__YOUR INSTRUCTIONS__. Copy exactly the lines of the data below that run from the line holding "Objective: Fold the" through the line holding "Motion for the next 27", both ends included.

Data excerpts:
————————
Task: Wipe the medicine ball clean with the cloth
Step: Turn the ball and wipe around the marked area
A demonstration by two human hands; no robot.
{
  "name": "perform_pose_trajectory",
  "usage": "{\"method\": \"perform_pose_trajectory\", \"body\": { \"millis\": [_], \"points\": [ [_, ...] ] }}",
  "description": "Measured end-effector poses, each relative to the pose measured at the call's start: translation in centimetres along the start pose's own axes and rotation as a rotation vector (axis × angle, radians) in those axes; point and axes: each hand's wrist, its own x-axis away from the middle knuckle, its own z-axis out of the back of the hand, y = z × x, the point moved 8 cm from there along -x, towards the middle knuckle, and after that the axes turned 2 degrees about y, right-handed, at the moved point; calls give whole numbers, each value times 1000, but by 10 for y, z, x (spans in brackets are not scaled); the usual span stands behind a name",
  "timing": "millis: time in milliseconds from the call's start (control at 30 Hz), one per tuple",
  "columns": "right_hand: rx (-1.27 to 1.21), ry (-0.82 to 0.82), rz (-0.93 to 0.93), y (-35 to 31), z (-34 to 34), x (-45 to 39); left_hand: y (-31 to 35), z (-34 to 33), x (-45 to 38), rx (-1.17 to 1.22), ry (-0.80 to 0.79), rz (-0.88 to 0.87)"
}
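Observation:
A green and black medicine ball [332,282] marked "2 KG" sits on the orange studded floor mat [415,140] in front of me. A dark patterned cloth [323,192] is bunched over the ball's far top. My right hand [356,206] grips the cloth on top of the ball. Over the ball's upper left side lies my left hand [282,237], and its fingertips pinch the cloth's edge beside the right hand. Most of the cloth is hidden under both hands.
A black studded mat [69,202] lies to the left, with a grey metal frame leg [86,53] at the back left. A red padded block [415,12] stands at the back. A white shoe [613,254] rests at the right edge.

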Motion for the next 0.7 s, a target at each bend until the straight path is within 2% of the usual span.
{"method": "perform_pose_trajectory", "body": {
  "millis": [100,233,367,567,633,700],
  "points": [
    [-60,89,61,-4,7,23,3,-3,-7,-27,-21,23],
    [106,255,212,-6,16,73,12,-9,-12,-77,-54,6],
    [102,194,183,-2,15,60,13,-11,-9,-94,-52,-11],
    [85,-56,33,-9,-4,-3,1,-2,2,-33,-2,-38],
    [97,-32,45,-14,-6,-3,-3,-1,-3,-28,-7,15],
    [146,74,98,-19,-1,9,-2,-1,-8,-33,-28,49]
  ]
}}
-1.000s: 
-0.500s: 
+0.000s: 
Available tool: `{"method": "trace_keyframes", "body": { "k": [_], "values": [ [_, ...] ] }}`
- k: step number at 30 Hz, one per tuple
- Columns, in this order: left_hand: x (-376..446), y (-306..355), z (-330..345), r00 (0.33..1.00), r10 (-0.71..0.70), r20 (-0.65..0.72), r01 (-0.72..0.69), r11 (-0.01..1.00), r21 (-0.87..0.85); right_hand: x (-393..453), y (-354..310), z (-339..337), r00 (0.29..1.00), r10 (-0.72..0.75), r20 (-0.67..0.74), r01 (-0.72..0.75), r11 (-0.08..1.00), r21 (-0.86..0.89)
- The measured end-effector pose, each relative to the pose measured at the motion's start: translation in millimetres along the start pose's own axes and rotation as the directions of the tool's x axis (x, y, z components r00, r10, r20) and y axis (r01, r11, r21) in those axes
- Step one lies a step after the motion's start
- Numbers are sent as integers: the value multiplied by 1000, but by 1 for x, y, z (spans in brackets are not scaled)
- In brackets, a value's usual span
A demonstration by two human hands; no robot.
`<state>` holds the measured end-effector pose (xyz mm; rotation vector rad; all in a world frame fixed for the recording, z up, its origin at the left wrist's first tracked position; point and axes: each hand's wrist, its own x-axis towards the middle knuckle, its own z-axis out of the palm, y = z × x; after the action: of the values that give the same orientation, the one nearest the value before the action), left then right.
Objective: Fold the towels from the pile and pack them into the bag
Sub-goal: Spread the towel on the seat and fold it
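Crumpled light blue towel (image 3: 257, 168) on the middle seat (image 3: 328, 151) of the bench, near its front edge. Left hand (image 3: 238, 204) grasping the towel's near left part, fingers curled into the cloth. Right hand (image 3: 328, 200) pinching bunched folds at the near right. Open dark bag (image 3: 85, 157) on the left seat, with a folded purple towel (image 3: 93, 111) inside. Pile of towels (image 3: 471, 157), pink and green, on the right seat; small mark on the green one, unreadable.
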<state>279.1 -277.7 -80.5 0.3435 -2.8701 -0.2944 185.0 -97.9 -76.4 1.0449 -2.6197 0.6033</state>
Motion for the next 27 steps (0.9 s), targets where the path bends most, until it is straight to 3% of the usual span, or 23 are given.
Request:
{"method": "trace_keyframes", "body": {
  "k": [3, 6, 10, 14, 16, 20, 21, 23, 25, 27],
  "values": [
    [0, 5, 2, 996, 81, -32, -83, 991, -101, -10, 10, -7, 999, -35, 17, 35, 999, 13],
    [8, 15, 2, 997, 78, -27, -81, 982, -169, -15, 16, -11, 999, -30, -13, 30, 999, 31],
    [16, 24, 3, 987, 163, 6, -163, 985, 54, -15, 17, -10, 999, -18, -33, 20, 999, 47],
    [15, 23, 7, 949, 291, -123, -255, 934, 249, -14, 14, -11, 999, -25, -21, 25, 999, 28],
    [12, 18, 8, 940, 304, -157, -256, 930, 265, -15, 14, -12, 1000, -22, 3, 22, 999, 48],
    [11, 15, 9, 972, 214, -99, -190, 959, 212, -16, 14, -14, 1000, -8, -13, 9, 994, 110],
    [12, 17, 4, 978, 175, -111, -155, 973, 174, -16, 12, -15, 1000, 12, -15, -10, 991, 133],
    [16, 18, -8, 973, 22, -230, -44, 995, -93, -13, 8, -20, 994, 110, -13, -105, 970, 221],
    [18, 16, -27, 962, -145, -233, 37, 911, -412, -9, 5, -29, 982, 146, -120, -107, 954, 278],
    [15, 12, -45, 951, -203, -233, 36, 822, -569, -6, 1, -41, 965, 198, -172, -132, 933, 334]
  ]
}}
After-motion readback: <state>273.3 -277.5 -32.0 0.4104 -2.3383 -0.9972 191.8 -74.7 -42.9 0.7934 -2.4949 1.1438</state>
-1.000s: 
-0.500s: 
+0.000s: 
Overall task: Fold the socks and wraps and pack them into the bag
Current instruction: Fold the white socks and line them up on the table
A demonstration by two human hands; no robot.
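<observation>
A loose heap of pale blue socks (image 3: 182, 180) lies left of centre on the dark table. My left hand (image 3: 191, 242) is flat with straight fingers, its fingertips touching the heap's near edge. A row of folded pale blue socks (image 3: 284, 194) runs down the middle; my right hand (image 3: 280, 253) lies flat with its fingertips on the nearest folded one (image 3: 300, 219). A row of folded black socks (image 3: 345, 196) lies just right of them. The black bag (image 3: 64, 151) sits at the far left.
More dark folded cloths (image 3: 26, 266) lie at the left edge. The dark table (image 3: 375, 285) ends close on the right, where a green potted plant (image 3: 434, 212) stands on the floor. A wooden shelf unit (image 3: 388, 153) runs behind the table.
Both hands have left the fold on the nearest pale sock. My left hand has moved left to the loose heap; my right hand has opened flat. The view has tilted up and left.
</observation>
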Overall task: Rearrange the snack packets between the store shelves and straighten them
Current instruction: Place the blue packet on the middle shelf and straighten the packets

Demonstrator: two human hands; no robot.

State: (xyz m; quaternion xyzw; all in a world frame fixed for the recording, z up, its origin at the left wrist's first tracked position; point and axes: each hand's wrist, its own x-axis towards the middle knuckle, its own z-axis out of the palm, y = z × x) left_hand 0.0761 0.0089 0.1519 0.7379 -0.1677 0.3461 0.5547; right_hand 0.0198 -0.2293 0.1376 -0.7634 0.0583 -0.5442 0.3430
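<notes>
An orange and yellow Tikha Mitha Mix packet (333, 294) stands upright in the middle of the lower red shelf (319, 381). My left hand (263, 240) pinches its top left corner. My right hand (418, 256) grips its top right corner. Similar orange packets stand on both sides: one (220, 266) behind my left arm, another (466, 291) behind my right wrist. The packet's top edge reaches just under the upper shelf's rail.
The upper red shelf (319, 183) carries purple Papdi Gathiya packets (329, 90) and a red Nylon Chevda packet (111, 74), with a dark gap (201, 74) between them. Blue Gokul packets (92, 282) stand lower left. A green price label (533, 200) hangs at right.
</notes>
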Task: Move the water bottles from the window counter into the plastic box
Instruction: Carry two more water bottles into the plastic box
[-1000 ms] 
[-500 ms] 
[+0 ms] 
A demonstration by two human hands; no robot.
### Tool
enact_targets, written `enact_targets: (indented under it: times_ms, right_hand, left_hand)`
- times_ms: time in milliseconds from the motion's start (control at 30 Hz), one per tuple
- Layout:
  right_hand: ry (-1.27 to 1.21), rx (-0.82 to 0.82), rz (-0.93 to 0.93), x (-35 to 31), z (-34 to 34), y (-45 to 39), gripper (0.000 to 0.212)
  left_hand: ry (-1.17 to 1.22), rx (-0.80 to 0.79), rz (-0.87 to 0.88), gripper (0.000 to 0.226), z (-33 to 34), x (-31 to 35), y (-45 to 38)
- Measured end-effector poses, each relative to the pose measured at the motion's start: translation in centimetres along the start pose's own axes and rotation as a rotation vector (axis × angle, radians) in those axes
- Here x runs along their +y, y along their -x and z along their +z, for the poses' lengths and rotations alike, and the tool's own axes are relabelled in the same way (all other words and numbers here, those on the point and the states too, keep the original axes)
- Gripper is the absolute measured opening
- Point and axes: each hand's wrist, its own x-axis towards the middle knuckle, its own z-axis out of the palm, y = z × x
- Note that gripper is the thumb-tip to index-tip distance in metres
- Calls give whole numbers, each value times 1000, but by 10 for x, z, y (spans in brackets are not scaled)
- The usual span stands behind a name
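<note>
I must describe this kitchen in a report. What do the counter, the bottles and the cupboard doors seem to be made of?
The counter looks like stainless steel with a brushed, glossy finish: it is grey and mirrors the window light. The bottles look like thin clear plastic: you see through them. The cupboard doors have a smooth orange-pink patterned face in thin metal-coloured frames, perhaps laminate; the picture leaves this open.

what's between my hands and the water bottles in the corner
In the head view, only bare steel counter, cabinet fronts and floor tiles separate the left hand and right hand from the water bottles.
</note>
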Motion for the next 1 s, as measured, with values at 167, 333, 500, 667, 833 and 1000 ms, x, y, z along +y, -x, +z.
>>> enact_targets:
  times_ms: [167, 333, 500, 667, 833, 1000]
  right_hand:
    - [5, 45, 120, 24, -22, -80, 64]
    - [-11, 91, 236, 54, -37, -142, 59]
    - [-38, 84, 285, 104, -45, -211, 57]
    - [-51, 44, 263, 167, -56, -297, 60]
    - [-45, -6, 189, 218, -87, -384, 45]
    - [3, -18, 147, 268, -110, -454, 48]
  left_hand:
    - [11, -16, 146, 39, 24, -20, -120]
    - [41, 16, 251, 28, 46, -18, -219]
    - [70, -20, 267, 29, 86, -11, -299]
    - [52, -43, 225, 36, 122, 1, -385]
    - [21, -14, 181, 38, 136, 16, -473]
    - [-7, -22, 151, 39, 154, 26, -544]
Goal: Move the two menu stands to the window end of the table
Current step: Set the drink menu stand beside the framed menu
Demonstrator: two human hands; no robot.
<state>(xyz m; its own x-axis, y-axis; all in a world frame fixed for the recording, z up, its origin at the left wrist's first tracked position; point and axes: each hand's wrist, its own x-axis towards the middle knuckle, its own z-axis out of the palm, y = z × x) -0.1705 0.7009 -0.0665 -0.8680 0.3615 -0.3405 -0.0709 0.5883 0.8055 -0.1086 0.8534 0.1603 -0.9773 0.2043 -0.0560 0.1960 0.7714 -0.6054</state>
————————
__ANSWER__.
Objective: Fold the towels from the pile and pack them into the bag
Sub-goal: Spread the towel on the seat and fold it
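Crumpled light blue towel (image 3: 257, 168) on the middle seat (image 3: 328, 151) of the bench, near its front edge. Left hand (image 3: 238, 204) grasping the towel's near left part, fingers curled into the cloth. Right hand (image 3: 328, 200) pinching bunched folds at the near right. Open dark bag (image 3: 85, 157) on the left seat, with a folded purple towel (image 3: 93, 111) inside. Pile of towels (image 3: 471, 157), pink and green, on the right seat; small mark on the green one, unreadable.
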<state>279.1 -277.7 -80.5 0.3435 -2.8701 -0.2944 185.0 -97.9 -76.4 1.0449 -2.6197 0.6033</state>
Motion for the next 27 steps (0.9 s), targets where the path bends most, until it is straight to 3% of the usual span, or 23 are given.

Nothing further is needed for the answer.